#### WORK INSTRUCTION
Each line from the one containing "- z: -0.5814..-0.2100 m" through the end of the data is to be written out exactly, and nothing more.
###
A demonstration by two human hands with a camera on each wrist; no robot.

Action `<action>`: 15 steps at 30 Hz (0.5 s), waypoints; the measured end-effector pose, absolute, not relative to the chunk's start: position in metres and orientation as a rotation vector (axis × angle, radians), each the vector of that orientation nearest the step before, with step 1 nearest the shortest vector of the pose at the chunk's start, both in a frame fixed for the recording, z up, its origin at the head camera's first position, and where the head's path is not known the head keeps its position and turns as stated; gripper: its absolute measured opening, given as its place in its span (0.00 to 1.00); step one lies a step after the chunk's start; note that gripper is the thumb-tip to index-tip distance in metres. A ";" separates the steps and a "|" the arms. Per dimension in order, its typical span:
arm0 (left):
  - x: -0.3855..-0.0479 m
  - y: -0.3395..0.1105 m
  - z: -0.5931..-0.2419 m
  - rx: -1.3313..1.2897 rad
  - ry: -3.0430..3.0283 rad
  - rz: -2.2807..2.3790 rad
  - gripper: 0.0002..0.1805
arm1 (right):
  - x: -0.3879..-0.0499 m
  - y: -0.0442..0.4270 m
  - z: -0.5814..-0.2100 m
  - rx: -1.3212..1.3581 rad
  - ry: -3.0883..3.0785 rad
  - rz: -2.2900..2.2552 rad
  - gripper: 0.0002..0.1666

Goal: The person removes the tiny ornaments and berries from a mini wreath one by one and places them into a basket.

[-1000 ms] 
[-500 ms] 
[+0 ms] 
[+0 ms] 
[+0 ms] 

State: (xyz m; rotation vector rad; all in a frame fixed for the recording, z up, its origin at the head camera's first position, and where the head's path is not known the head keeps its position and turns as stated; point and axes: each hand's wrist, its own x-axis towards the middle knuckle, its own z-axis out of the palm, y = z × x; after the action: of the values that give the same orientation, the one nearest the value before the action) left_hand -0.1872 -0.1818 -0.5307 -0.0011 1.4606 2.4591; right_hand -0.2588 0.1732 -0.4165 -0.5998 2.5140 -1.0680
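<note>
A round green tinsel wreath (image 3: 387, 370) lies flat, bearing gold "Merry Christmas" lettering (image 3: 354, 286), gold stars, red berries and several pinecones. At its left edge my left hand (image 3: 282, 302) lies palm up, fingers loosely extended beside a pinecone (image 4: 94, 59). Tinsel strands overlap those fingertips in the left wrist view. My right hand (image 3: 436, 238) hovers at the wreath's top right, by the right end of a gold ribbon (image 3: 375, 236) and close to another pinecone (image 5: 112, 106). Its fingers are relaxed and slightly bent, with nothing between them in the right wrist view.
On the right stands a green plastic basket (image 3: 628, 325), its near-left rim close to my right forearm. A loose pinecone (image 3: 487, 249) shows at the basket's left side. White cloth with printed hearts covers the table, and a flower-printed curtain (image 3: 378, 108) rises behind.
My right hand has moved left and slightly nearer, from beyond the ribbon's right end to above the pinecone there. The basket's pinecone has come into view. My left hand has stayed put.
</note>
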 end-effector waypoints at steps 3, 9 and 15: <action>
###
#### REPLY
  - z: -0.5814..-0.2100 m
  - rx: -1.3212..1.3581 rad
  - ry: -3.0883..3.0785 rad
  - rz: -2.2900..2.2552 rad
  - gripper: 0.0002..0.1666

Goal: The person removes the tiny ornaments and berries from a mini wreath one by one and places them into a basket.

[-1000 ms] 
[-500 ms] 
[+0 ms] 
[+0 ms] 
[+0 ms] 

State: (xyz m; rotation vector rad; all in a frame fixed for the recording, z up, its origin at the head camera's first position, and where the head's path is not known the head keeps its position and turns as stated; point and axes: each hand's wrist, its own x-axis towards the middle knuckle, its own z-axis out of the palm, y = z × x; after the action: of the values that give the same orientation, the one nearest the value before the action) left_hand -0.1872 -0.1818 -0.5307 -0.0011 1.4606 2.4591; right_hand -0.2588 0.1732 -0.4165 -0.5998 2.5140 -1.0680
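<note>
A round green tinsel wreath (image 3: 387, 370) lies flat, bearing gold "Merry Christmas" lettering (image 3: 354, 286), gold stars, red berries and several pinecones. At its left edge my left hand (image 3: 282, 302) lies palm up, fingers loosely extended beside a pinecone (image 4: 94, 59). Tinsel strands overlap those fingertips in the left wrist view. My right hand (image 3: 436, 238) hovers at the wreath's top right, by the right end of a gold ribbon (image 3: 375, 236) and close to another pinecone (image 5: 112, 106). Its fingers are relaxed and slightly bent, with nothing between them in the right wrist view.
On the right stands a green plastic basket (image 3: 628, 325), its near-left rim close to my right forearm. A loose pinecone (image 3: 487, 249) shows at the basket's left side. White cloth with printed hearts covers the table, and a flower-printed curtain (image 3: 378, 108) rises behind.
My right hand has moved left and slightly nearer, from beyond the ribbon's right end to above the pinecone there. The basket's pinecone has come into view. My left hand has stayed put.
</note>
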 end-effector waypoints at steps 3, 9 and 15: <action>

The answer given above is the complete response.